Employment trends highlight another important issue to be tackled. The German Development Institute recently revealed that 360 million workers in Africa (84% of the working age population) are employed in the informal sector with no formal job contract and employment protections. A report by the African Development Bank Group (AfDB) also indicates that 10-12 million youths enter the labor market each year. With widespread informal unemployment and significant youth entry into the labor market, it is clear there needs to be a significant increase in formal employment opportunities.

Besides extreme poverty and the significant employment challenges, contemporary geo-economic trends to be overcome include the growing difficulty of African firms to participate within the well-established regional value chains, and rising protectionism globally that has been accelerated by COVID-19.
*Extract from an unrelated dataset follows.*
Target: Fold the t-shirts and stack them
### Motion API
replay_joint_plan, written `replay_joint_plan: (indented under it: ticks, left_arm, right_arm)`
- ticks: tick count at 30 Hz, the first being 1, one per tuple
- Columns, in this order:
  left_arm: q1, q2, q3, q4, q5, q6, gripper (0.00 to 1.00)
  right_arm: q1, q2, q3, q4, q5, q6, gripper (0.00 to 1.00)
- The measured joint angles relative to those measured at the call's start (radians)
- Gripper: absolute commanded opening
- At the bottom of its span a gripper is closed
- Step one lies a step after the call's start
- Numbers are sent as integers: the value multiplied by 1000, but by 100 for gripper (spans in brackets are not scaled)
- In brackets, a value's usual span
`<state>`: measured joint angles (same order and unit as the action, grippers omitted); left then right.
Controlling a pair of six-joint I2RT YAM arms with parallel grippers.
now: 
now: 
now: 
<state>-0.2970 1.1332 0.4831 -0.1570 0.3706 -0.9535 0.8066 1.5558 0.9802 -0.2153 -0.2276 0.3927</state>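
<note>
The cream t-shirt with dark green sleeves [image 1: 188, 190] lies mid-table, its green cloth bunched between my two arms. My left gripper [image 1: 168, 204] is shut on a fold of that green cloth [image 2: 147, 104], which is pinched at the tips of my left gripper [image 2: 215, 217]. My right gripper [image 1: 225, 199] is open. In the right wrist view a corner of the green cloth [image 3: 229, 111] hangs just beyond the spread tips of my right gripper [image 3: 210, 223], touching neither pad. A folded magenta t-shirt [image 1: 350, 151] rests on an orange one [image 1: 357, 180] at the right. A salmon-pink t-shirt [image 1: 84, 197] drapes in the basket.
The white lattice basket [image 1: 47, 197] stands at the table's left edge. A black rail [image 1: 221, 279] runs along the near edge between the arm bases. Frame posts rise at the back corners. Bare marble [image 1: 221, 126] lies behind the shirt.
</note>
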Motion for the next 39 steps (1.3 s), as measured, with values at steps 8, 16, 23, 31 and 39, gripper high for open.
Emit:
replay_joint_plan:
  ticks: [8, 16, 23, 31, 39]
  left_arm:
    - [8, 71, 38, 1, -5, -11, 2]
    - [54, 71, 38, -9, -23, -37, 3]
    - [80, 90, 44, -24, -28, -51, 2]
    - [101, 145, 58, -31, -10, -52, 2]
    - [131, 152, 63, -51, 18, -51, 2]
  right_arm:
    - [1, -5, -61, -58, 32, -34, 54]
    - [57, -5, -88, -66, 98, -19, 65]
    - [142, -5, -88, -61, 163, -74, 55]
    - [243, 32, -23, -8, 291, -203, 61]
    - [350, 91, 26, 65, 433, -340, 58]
As such, Africa’s quest to identify the key drivers of successful structural transformation that can help to accomplish the 2030 UN sustainable economic development agenda and the agenda 2063 has become more important than ever. If Africa’s economic challenges are not properly addressed, the region will be at risk of facing unprecedented further conflict, displacement and migration.

So what are the key drivers of inclusive structural transformation in Africa? While scholars in this field suggest several candidates, I argue that the following four recent developments appear to be the most viable game-changers to bring about structural transformation in Africa.

China’s structural transformation into a high wage economy

Structural transformation is changing China’s manufacturing industrial structure from labor-intensive light manufacturing export firms towards more diversified and higher technology firms. Such structural transformation is significantly increasing industrial labor costs in China, thereby eroding the country’s competitive advantage in low skilled manufacturing industries such as electronics assembly, garments, toys and shoes.

Some scholars argue that this recent and unprecedented development will free up around 85 million labor-intensive light manufacturing Chinese jobs, creating potential employment opportunities in Africa. While automation technologies are continuing to make many low-skilled manufacturing jobs redundant, others remain viable. For example, complex-sewing tasks remain difficult to automate thus opening up opportunities to relocate this work to low-wage African countries. Some studies have already shown that relocation of labor-intensive industries is getting underway in a few African countries (for example, Ethiopia and Madagascar).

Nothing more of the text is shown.